- The task: Copy out the listing that follows, exact in every word, and skip the images.
+++++
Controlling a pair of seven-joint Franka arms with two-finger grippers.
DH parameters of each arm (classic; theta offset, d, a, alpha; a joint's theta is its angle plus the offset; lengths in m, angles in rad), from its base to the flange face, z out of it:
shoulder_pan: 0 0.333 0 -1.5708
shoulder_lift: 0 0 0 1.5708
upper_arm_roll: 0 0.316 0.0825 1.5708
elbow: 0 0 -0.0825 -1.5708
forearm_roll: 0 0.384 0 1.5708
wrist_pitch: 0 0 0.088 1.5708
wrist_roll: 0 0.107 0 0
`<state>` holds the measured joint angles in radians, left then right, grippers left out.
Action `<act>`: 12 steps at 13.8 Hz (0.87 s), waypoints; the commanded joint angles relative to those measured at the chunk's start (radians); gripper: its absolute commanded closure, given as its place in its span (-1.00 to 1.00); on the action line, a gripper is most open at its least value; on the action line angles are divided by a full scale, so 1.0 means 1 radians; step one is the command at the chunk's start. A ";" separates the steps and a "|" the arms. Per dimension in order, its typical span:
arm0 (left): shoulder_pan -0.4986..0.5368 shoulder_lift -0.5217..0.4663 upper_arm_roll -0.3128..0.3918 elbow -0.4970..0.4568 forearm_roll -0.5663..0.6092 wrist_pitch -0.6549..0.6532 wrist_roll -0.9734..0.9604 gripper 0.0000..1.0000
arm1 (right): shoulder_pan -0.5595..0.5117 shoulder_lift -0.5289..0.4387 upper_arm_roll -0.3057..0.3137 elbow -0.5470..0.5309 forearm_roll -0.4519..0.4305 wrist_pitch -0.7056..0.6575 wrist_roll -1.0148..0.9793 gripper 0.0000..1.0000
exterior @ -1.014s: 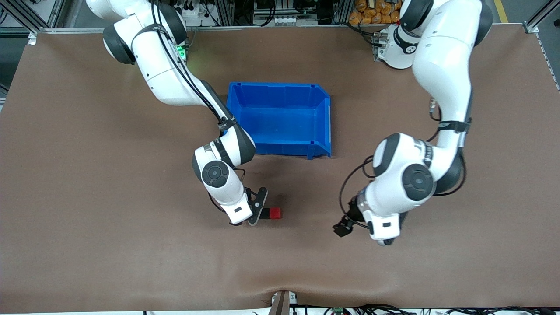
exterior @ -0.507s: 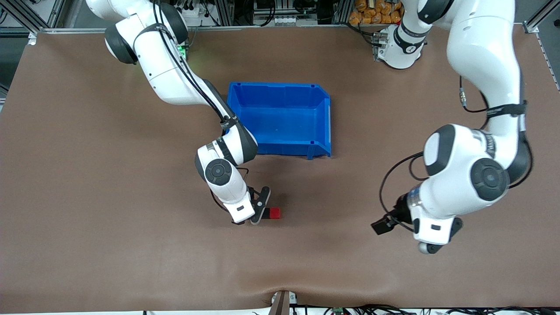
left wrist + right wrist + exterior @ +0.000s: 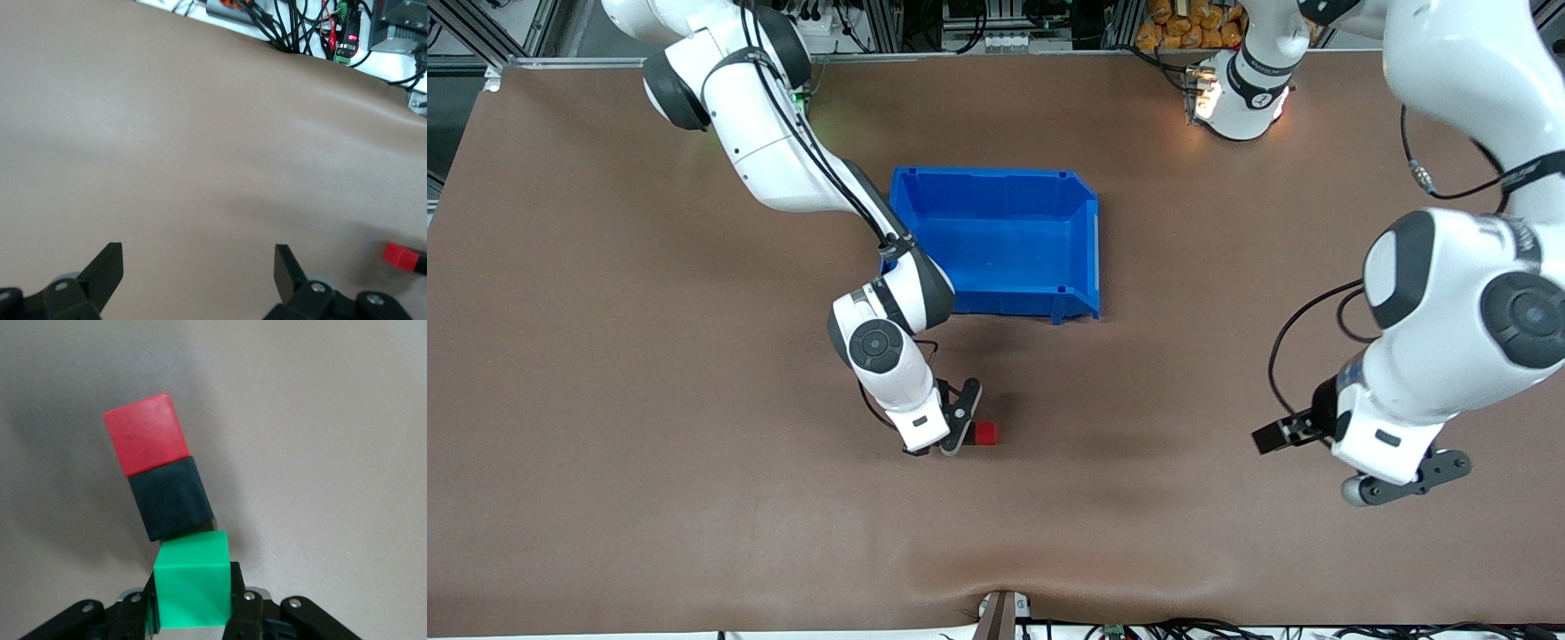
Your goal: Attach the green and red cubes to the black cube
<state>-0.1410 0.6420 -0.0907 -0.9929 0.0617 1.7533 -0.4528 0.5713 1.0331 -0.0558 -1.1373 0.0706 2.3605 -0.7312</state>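
Observation:
In the right wrist view my right gripper is shut on the green cube. The black cube touches the green cube, and the red cube touches the black one, so the three form a slightly bent row. In the front view the right gripper is low over the table, nearer the camera than the blue bin. The red cube pokes out beside it; green and black are hidden there. My left gripper is open and empty over bare table at the left arm's end. It also shows in the left wrist view, with the red cube far off.
A blue open bin stands empty at mid-table, farther from the camera than the cubes. Brown mat covers the table. Cables and electronics lie past the table's edge nearest the camera.
The left arm has swung away from the table's middle toward its own end, gripper open and empty. The right gripper has stayed by the cubes, shifting only slightly.

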 commanded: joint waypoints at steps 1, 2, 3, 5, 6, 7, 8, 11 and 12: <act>0.026 -0.093 -0.004 -0.023 0.023 -0.096 0.109 -1.00 | 0.024 0.031 -0.012 0.034 -0.021 -0.004 0.047 -1.00; 0.031 -0.129 -0.006 -0.023 0.021 -0.125 0.130 -1.00 | 0.024 0.031 -0.012 0.034 -0.021 -0.006 0.047 -1.00; 0.037 -0.163 -0.006 -0.023 0.011 -0.159 0.134 -1.00 | 0.021 0.031 -0.012 0.034 -0.021 -0.006 0.047 -1.00; 0.035 -0.224 -0.006 -0.023 0.015 -0.205 0.134 -1.00 | 0.021 0.030 -0.015 0.036 -0.021 -0.006 0.047 -1.00; 0.035 -0.248 -0.006 -0.023 0.021 -0.224 0.131 -1.00 | 0.021 0.028 -0.015 0.036 -0.021 -0.006 0.047 -1.00; 0.037 -0.274 -0.006 -0.023 0.020 -0.228 0.134 -1.00 | 0.019 0.027 -0.015 0.034 -0.021 -0.010 0.047 -1.00; 0.047 -0.303 -0.006 -0.023 0.007 -0.251 0.141 -1.00 | 0.018 0.022 -0.015 0.034 -0.021 -0.012 0.047 -1.00; 0.078 -0.410 -0.021 -0.024 -0.032 -0.379 0.231 -1.00 | 0.012 -0.010 -0.015 0.016 -0.018 -0.017 0.047 -1.00; 0.096 -0.427 -0.021 -0.024 -0.034 -0.391 0.267 -1.00 | 0.004 -0.030 -0.015 0.001 -0.017 -0.017 0.047 -1.00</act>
<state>-0.0787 0.2801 -0.0987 -0.9902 0.0449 1.3994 -0.2515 0.5881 1.0411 -0.0729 -1.1191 0.0691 2.3610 -0.7056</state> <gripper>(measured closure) 0.000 0.000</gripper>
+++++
- Output for this exercise:
Controlling a pair of seven-joint Franka arms with two-finger grippers.
DH parameters of each arm (classic; theta offset, d, a, alpha; a joint's theta is its angle plus the offset; lengths in m, angles in rad), from its base to the flange face, z out of it:
shoulder_pan: 0 0.333 0 -1.5708
shoulder_lift: 0 0 0 1.5708
upper_arm_roll: 0 0.316 0.0825 1.5708
elbow: 0 0 -0.0825 -1.5708
forearm_roll: 0 0.384 0 1.5708
wrist_pitch: 0 0 0.088 1.5708
wrist_roll: 0 0.107 0 0
`<state>` holds the measured joint angles in radians, left then right, grippers left out.
Action `<act>`: 12 steps at 13.8 Hz (0.87 s), waypoints; the commanded joint angles relative to those measured at the chunk's start (radians); gripper: its absolute commanded closure, given as its place in its span (-1.00 to 1.00); on the action line, a gripper is most open at its least value; on the action line angles are divided by a full scale, so 1.0 means 1 radians; step one is the command at the chunk's start. A ";" separates the steps and a "|" the arms. Per dimension in order, its typical span:
arm0 (left): shoulder_pan -0.4986..0.5368 shoulder_lift -0.5217..0.4663 upper_arm_roll -0.3128..0.3918 elbow -0.4970..0.4568 forearm_roll -0.5663..0.6092 wrist_pitch -0.6549..0.6532 wrist_roll -0.9734..0.9604 gripper 0.0000..1.0000
arm1 (right): shoulder_pan -0.5595..0.5117 shoulder_lift -0.5289..0.4387 upper_arm_roll -0.3057..0.3137 elbow -0.5470..0.5309 forearm_roll -0.4519..0.4305 wrist_pitch -0.7056..0.6575 wrist_roll -1.0148..0.9793 gripper 0.0000..1.0000
exterior @ -1.014s: 
exterior @ -0.507s: 
left wrist + right wrist + exterior @ +0.000s: 
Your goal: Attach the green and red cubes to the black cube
<state>-0.1410 0.6420 -0.0907 -0.9929 0.0617 1.7533 -0.4528 0.5713 1.0331 -0.0558 -1.1373 0.0706 2.3605 -0.7312</state>
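Observation:
In the right wrist view my right gripper is shut on the green cube. The black cube touches the green cube, and the red cube touches the black one, so the three form a slightly bent row. In the front view the right gripper is low over the table, nearer the camera than the blue bin. The red cube pokes out beside it; green and black are hidden there. My left gripper is open and empty over bare table at the left arm's end. It also shows in the left wrist view, with the red cube far off.
A blue open bin stands empty at mid-table, farther from the camera than the cubes. Brown mat covers the table. Cables and electronics lie past the table's edge nearest the camera.
The left arm has swung away from the table's middle toward its own end, gripper open and empty. The right gripper has stayed by the cubes, shifting only slightly.
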
 commanded: joint waypoints at steps 1, 2, 3, 5, 6, 7, 8, 11 and 12: <act>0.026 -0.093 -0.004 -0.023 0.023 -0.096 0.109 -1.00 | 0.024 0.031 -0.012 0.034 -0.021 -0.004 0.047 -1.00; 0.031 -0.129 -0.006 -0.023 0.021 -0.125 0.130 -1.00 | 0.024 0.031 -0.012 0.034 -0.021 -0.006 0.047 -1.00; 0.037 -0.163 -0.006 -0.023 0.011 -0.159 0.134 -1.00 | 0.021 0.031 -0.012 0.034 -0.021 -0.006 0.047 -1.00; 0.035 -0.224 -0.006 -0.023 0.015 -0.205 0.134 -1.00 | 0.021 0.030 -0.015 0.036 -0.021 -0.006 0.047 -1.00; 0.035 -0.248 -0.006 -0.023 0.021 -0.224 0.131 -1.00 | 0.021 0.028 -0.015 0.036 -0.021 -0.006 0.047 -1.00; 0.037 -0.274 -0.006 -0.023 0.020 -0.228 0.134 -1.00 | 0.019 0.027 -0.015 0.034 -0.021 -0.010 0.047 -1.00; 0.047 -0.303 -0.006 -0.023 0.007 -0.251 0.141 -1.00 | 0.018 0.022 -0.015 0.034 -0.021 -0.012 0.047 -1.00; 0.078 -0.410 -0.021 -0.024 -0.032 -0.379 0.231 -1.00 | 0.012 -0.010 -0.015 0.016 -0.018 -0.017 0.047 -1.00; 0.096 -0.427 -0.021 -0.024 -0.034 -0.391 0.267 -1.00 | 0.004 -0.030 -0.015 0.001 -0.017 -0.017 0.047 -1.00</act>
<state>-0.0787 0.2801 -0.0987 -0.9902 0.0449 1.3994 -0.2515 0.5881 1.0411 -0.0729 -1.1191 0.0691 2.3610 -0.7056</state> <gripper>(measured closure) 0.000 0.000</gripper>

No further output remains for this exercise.